Concludendo tra le professioni sanitarie i medici, rispetto agli anni passati, fumano di meno ma la percentuale di coloro che fumano è più alta fra i giovani, al di sotto dei 34 anni.
Abbiamo chiesto un commento in merito a questi dati da parte del Dottor Fabio Beatrice, Direttore del Board Scientifico di MOHRE e del Centro Antifumo San Giovanni Bosco di Torino: << L’osservazione che finalmente si cominci a fumare meno tra medici e professionisti sanitari è una buona notizia sebbene le percentuali dei fumatori restino comunque elevate soprattutto al sud Italia.

Dottor Fabio Beatrice, Direttore del Board Scientifico di MOHRE e del Centro Antifumo San Giovanni Bosco di Torino
La questione è delicata visto il ruolo di medici, infermieri e di quanti accostino il paziente. Chi lavora a qualsiasi titolo con i malati ha in qualche modo il ruolo di modello. Le amministrazioni sanitarie, analogamente ad altre organizzazioni del lavoro, si sono date regole identificando spazi per i fumatori ma forse non si fa ancora abbastanza su questo punto. Esistono infatti aziende private che non consentono di fumare nelle ore di lavoro e stupisce che organizzazioni sanitarie pubbliche dedicate alla cura dei cittadini facciano meno dei privati.

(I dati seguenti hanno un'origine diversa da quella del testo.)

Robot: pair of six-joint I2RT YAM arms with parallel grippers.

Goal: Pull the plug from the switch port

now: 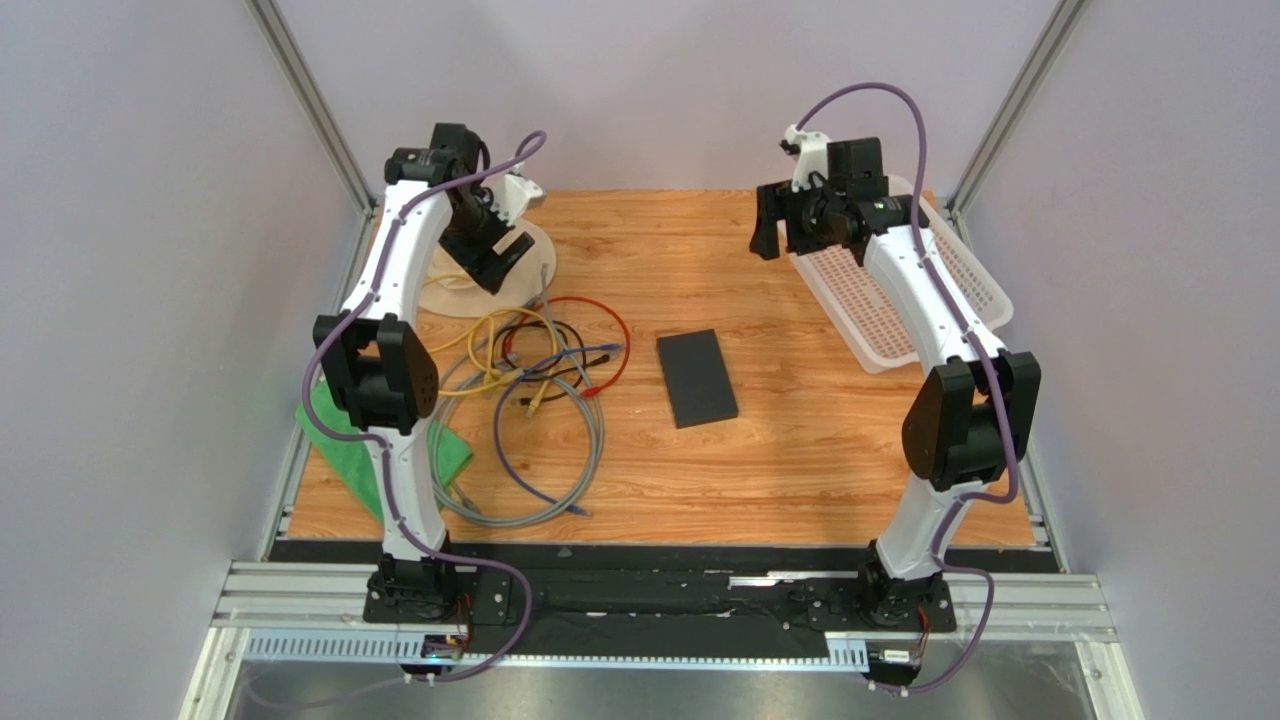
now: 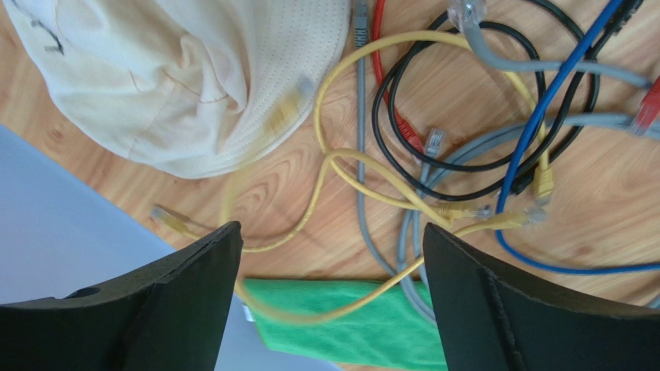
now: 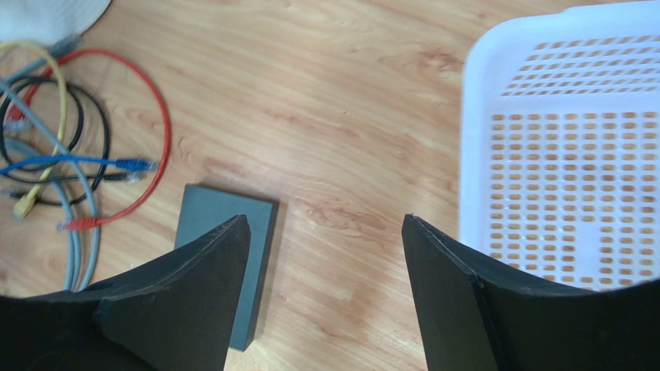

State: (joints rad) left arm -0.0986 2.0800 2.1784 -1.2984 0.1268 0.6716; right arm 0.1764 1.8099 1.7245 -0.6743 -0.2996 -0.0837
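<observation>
The switch (image 1: pixel 696 377) is a flat matte black box lying on the wooden table near its middle. It also shows in the right wrist view, the switch (image 3: pixel 223 220) partly behind my left finger. Its port and the plug are hidden in all views, and no cable reaches it. A tangle of coloured network cables (image 1: pixel 529 372) lies to its left, apart from it. My left gripper (image 1: pixel 493 255) hangs open above the cable pile and a cream hat; in its wrist view the left gripper (image 2: pixel 331 228) holds nothing. My right gripper (image 1: pixel 778 225), also right gripper (image 3: pixel 325 219), is open and empty, high over bare wood.
A cream hat (image 2: pixel 178 77) lies at the back left beside the cables (image 2: pixel 465 139). A green cloth (image 2: pixel 348 321) sits at the table's left edge under some cables. A white perforated basket (image 3: pixel 480 116) stands at the back right, basket (image 1: pixel 984 293) under the right arm.
</observation>
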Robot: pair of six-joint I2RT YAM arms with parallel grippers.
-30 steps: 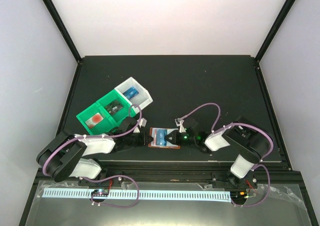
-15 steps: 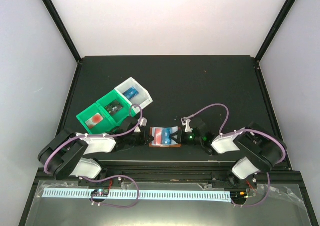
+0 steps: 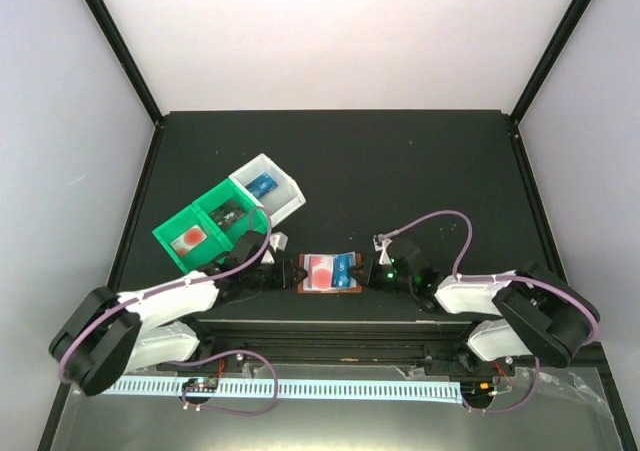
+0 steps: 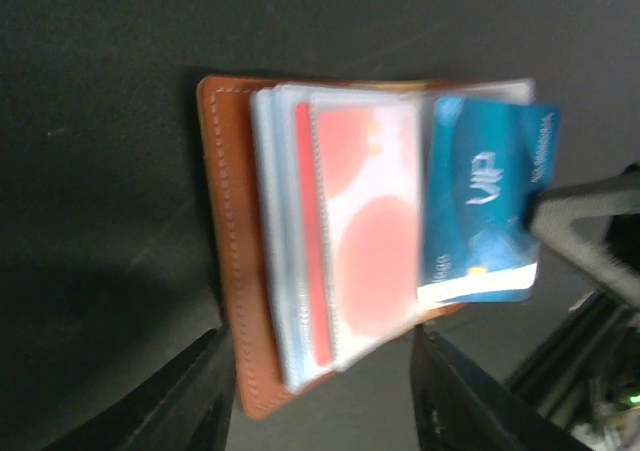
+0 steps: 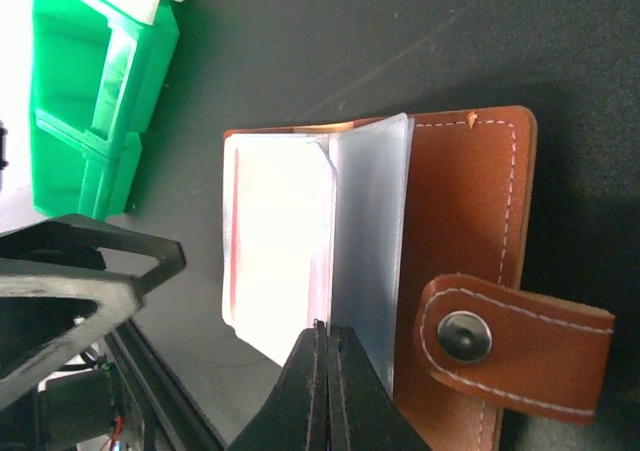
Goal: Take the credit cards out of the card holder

Alcune aziende sanitarie hanno fornito ai dipendenti momenti di formazione ed anche percorsi di aiuto in orario di lavoro per sostenere la cessazione. Le esperienze pratiche dicono che ci sono forti resistenze e che spesso il fumare viene considerato un diritto e come tale rimane difficile negarlo>>.
Occorre ribadire che, se l’istruzione è un fattore determinante per proteggere dall’abitudine al fumo, i programmi di formazione nelle aziende sanitarie dovrebbero concentrarsi maggiormente su questo tema, puntando al coinvolgimento dei medici più giovani statisticamente più coinvolti dal problema.
Inoltre il disincentivo al fumo tra i sanitari costituirebbe un modello virtuoso da trasferire direttamente ai propri pazienti perché è plausibile che un medico fumatore possa considerare meno importante sensibilizzare il proprio assistito rispetto ai danni fumo correlati, dalla prevenzione a tutte le fasi della malattia, alla risposta terapeutica, del pre e del post operatorio.
Perché la promozione della salute e di stili di vita più sani ha una ricaduta positiva e strategica non solo sul singolo che può beneficiarne ma anche sulla spesa pubblica e sulla qualità del servizio offerto dal sistema sanitario nazionale.
Continua Beatrice: << Probabilmente necessita ancora un percorso di crescita collettiva che rafforzi anche tra i professionisti della salute il convincimento che fumare fa malissimo e che un camice bianco con la sigaretta accesa o con la puzza di sigaretta addosso, sia pure involontariamente, sdogana in qualche modo il fumo combusto. “Se fuma anche il dottore e l’infermiere allora vuol dire che non fa così male!”. Questo è portato a pensare un paziente fumatore dinanzi ad un camice bianco sorpreso a fumare e questo è l’alibi che non va in qualche modo suggerito>>.
Il Telefono Verde contro il Fumo 800 554088, presente dal 2016 (D.L.vo n. 6 del 2016) sui pacchetti di sigarette, è un servizio nazionale, anonimo e gratuito, promosso dall’Osservatorio Fumo, Alcol e Droga (OssFAD) dell’Istituto Superiore di sanità. Talvolta il primo passo verso la soluzione è sotto gli occhi ma si preferisce ignorarlo.